▸ **Goal of the exercise**
Output the entries below exactly, from the first line to the line holding "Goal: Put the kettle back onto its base", both included.

▸ **Material for the task**
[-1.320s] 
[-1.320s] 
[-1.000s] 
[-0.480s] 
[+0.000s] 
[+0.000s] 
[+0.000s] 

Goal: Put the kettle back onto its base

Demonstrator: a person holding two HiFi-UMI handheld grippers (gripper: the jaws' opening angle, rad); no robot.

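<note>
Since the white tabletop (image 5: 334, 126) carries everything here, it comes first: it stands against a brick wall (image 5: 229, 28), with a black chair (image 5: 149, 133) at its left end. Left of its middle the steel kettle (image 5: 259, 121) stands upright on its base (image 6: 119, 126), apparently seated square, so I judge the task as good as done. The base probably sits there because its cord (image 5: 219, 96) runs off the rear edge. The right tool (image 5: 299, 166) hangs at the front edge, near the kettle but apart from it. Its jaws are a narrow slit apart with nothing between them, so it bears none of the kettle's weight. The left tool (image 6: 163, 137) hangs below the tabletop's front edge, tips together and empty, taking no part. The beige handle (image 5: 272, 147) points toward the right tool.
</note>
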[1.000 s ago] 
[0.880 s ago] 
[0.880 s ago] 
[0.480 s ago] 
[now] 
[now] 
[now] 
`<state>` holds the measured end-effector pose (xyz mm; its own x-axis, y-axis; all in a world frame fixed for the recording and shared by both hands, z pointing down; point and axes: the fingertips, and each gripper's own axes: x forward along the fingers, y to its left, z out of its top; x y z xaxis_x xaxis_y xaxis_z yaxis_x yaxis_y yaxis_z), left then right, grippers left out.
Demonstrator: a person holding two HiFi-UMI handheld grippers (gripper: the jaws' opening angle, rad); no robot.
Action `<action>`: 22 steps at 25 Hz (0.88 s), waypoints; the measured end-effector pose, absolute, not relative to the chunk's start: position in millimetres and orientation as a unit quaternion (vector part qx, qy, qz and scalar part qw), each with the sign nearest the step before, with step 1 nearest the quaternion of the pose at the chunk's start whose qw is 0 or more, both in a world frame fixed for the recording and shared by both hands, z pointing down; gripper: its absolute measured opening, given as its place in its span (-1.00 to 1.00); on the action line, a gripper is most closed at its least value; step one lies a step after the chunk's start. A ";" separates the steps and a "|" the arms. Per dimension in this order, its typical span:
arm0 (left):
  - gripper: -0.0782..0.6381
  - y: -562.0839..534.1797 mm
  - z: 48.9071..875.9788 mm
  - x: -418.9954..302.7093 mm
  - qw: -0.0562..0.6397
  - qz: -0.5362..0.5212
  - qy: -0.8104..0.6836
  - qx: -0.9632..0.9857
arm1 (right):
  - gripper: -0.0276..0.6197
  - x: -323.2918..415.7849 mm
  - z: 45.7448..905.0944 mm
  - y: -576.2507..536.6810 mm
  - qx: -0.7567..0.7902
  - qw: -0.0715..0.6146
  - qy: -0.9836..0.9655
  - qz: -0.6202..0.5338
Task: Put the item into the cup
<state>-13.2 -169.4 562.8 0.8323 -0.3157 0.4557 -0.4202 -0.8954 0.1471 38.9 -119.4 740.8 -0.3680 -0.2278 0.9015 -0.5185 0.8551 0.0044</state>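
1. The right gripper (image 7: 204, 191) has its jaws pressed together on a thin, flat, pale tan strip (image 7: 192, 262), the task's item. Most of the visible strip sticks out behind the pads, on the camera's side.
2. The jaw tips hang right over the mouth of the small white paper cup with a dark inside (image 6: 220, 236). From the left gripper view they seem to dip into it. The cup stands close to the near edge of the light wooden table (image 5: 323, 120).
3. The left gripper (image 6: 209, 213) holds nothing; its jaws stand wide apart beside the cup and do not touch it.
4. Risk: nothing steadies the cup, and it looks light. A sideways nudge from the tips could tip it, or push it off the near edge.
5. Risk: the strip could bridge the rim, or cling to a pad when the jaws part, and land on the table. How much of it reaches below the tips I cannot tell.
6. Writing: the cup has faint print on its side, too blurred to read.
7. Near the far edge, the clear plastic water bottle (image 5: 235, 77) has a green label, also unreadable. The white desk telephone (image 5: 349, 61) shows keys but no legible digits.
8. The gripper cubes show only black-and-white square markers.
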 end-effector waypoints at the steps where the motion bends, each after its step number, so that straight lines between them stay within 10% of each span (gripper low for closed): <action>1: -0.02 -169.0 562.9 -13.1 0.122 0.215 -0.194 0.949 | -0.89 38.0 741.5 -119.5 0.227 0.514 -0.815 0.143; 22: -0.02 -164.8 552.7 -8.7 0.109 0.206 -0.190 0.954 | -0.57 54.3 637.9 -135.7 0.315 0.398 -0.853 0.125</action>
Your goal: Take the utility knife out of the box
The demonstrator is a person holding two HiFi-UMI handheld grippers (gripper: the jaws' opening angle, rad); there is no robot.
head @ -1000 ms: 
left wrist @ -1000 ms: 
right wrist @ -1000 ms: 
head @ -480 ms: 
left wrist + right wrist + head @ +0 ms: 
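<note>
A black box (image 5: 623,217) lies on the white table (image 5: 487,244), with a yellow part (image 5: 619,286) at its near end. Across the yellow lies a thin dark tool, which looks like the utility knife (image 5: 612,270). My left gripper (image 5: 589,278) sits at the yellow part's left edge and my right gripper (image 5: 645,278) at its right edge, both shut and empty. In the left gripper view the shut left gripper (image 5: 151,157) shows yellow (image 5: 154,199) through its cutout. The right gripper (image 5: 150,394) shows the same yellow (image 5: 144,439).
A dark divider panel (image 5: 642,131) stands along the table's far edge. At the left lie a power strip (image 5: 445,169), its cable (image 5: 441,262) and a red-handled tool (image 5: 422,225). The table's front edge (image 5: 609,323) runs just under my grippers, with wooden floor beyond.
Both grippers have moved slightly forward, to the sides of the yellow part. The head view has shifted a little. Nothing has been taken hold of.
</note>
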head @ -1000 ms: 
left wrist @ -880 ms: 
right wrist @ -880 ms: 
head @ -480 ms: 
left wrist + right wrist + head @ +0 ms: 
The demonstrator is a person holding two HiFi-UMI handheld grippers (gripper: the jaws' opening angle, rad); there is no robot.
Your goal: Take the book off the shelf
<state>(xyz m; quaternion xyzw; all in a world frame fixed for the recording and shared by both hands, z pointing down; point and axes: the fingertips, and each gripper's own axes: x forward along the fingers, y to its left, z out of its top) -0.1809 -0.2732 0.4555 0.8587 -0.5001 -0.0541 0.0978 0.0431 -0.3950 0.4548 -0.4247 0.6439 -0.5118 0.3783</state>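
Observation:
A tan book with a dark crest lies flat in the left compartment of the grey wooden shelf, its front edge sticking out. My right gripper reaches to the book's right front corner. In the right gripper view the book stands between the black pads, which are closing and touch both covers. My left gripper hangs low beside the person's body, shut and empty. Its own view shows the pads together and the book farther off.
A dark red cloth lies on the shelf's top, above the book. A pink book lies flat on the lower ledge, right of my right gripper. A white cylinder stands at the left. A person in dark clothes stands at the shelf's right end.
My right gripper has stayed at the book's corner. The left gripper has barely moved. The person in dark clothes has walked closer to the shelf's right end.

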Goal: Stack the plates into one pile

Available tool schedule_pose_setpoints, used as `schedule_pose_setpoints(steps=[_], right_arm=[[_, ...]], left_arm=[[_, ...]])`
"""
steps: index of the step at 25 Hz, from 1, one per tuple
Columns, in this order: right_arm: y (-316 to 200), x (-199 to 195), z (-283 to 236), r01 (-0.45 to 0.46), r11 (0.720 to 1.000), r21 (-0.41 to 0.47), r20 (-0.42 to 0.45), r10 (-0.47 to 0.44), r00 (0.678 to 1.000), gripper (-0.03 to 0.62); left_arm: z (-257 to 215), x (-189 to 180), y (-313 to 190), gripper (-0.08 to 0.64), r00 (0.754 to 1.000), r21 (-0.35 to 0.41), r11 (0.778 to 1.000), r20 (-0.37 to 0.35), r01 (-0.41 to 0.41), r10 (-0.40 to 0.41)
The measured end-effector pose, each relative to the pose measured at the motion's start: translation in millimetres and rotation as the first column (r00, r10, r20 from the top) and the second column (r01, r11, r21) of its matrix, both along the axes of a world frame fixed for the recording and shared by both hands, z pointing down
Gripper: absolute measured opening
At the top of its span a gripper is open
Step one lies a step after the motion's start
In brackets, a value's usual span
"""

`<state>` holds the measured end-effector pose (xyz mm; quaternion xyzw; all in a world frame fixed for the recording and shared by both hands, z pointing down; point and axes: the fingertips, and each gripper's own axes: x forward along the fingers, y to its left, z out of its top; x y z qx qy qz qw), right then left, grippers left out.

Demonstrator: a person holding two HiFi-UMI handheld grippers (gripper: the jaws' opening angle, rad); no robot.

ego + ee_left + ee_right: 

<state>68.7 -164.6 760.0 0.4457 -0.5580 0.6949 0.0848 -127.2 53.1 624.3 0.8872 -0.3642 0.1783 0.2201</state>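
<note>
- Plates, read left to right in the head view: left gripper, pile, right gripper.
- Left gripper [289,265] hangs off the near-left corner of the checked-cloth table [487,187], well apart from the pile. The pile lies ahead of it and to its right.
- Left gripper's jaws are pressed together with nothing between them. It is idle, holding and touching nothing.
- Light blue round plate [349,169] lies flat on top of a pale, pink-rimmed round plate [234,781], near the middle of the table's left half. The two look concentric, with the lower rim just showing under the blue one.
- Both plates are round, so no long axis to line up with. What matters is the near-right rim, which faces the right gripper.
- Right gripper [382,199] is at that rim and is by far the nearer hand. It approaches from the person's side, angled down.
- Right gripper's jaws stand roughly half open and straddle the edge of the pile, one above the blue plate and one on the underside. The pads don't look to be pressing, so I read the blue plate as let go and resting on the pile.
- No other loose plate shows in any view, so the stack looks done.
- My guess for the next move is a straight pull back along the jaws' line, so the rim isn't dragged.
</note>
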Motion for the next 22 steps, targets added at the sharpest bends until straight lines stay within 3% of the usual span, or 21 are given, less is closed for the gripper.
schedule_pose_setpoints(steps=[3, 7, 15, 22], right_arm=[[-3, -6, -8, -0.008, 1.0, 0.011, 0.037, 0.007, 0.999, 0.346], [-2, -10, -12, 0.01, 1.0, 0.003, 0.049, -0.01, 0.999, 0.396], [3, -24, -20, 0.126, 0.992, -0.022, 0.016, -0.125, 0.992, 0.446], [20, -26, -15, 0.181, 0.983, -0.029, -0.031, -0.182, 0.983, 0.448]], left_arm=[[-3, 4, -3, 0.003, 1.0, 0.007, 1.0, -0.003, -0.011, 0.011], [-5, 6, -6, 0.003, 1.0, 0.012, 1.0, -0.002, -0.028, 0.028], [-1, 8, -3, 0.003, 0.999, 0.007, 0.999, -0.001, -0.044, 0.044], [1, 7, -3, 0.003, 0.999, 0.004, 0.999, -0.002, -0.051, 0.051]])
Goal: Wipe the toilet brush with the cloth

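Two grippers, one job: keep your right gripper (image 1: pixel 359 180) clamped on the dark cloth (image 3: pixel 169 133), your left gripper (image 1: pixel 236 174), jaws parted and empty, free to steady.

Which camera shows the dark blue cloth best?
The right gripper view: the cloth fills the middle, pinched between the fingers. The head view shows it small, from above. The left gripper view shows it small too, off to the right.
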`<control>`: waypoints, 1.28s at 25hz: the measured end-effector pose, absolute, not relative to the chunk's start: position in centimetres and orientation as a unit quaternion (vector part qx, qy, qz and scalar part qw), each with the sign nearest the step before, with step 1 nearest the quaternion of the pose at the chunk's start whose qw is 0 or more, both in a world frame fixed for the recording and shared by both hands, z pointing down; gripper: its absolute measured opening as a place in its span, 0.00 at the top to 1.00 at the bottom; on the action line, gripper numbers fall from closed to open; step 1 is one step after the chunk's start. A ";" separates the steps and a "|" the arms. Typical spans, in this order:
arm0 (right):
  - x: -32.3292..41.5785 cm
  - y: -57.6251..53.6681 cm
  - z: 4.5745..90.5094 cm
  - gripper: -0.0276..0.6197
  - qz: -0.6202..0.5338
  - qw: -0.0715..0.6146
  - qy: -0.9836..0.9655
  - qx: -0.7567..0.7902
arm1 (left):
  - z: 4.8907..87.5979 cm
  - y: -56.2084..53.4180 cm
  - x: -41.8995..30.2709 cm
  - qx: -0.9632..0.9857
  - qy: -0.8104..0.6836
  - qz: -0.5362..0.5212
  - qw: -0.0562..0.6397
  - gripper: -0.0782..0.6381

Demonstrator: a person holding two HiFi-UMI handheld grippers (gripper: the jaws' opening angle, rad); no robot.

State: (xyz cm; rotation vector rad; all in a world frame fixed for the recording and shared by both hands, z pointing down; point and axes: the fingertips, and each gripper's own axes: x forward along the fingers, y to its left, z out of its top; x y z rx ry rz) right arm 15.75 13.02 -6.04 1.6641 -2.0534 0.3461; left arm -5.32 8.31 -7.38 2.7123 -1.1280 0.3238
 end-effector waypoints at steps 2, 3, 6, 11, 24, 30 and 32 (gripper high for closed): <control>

▸ **Written reply**
[-1.320s] 
[-1.320s] 
[-1.000s] 
[-0.480s] 
[+0.000s] 
[+0.000s] 
[+0.000s] 

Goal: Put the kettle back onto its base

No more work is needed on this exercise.